## Your goal
Please copy out each line of the listing that contains the word "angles".

*****

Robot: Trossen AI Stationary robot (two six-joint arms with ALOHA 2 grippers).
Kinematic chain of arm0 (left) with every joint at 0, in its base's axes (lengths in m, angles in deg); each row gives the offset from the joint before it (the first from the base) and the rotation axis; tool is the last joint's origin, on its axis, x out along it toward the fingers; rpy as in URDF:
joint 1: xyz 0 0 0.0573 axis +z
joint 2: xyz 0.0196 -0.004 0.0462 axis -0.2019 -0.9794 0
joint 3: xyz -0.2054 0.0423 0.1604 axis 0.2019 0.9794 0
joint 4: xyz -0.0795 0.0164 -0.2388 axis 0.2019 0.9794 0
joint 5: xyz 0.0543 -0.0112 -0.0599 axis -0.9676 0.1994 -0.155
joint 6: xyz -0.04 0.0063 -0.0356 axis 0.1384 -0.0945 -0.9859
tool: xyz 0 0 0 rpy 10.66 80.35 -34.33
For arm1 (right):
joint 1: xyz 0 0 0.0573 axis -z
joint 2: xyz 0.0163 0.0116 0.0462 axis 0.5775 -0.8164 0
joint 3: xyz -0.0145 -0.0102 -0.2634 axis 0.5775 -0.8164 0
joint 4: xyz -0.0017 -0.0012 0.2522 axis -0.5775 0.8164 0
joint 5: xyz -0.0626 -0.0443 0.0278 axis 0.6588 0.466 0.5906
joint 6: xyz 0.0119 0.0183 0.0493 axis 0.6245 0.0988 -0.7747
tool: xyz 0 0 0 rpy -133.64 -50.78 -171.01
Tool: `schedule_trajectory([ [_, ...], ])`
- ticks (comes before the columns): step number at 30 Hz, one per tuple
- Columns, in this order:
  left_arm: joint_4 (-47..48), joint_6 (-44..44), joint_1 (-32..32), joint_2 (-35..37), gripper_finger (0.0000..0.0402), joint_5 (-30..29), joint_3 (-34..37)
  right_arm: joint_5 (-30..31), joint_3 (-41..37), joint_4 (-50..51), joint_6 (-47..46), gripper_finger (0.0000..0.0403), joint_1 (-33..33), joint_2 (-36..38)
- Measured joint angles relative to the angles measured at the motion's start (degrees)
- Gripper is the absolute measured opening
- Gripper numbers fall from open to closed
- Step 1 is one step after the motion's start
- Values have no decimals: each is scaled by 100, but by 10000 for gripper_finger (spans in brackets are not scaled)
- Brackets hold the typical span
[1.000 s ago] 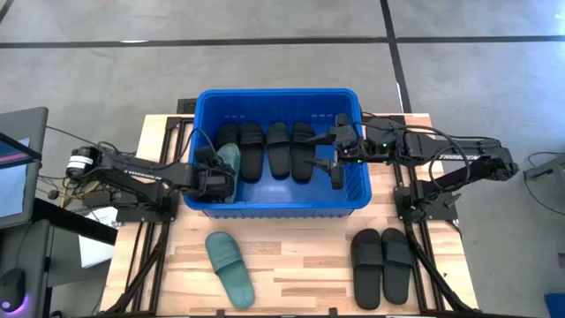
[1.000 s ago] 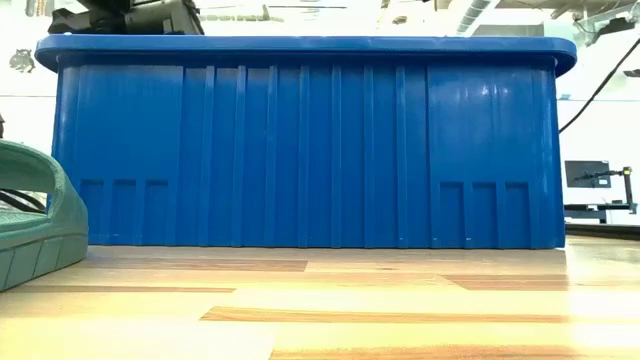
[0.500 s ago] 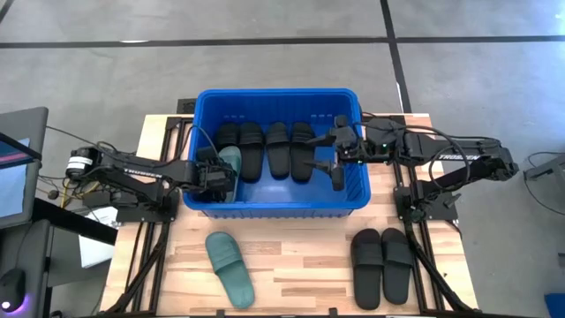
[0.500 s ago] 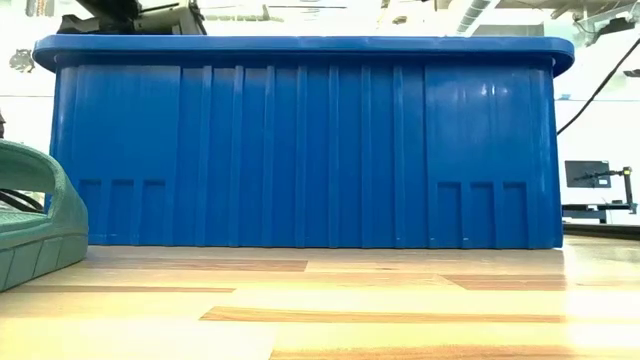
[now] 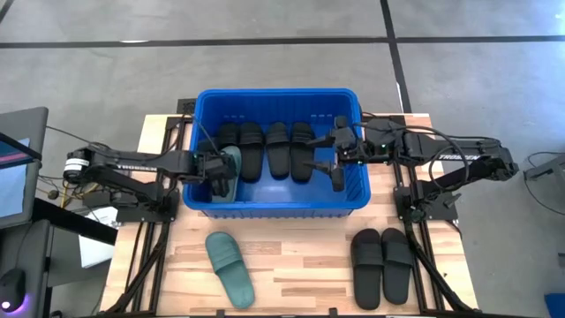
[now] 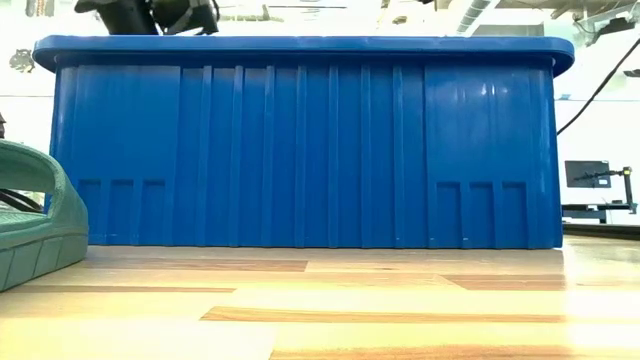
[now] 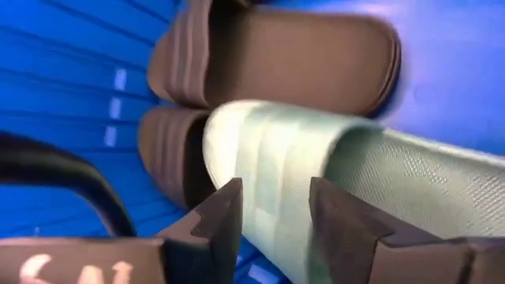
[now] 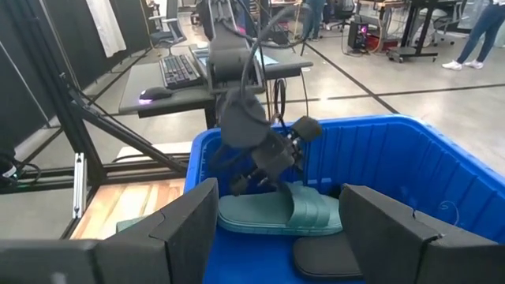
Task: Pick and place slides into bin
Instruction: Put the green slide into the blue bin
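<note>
Since the earlier frames: left arm drawn back a little toward its own side of the bin (image 5: 353,205), fingers parted off the green slide they were pinching; right arm, bin and all table slides unchanged.

Item 1, left gripper (image 5: 214,168): inside the bin at its left wall. Wrist view shows the two fingers (image 7: 222,223) standing apart over the strap of the green slide (image 7: 347,181), a clear gap between them, nothing clamped. Slide released.

Item 2, green slide in bin (image 5: 228,170): lies at the left end of the bin, long axis running front to back, parallel to the black slides (image 5: 265,150) ranked beside it. Directly under and ahead of the left jaws.

Item 3, right gripper (image 5: 336,159): hangs over the bin's right end, jaws wide, empty.

Item 4, second green slide (image 5: 229,267): on the table in front of the bin, left of centre, long axis roughly front to back with a slight slant. Nearer the left arm.

Item 5, black pair (image 5: 382,262): on the table front right, side by side, long axes front to back. Nearer the right arm.

Governing relation, as judged: remaining slides lie toward the front of the table, outside the bin wall; each arm must lift clear of the rim and come forward, the left to the green one, the right to the black pair, jaws set across the slide's width.
</note>
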Motion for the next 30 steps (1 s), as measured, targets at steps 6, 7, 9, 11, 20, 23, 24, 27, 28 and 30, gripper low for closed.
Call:
schedule_trajectory([
  [6, 71, 332, 0, -2, 140, -204, -685, -7, 0, 146, -9, 249, -13, 0],
  [7, 112, 375, 0, -2, 140, -257, -820, -9, 0, 152, -11, 249, -27, 0],
  [9, 232, 425, 0, -2, 140, -345, -1164, -9, 0, 186, -11, 249, -53, 0],
  [11, 380, 439, -3, 10, 140, -436, -1573, -14, 0, 263, -13, 249, -96, 0],
  [20, 589, -47, -591, 302, 140, -190, -3516, -872, 0, 421, -174, 249, -508, 0],
  [23, 553, -360, -998, 448, 140, -167, -3935, -893, 0, 375, -261, 249, -713, 0],
  [24, 552, -495, -1134, 503, 140, -167, -4035, -894, 0, 330, -294, 249, -789, 0],
  [27, 430, -945, -1581, 708, 140, -173, -4184, -896, 0, 245, -412, 249, -1020, -8],
  [28, 380, -1117, -1744, 770, 140, -180, -4189, -896, 0, 220, -447, 249, -1102, -19],
  [30, 261, -1460, -2086, 854, 140, -189, -4195, -896, 0, 218, -530, 249, -1263, -77],
])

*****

## Exercise answer
Kinematic chain of arm0 (left) with every joint at 0, in its base's axes (lengths in m, angles in deg); each row gives the offset from the joint before it (the first from the base) and the rotation axis; tool is the last joint's origin, on its axis, x out along it toward the fingers; rpy as in URDF:
- Measured joint angles relative to the angles measured at the motion's start (degrees)

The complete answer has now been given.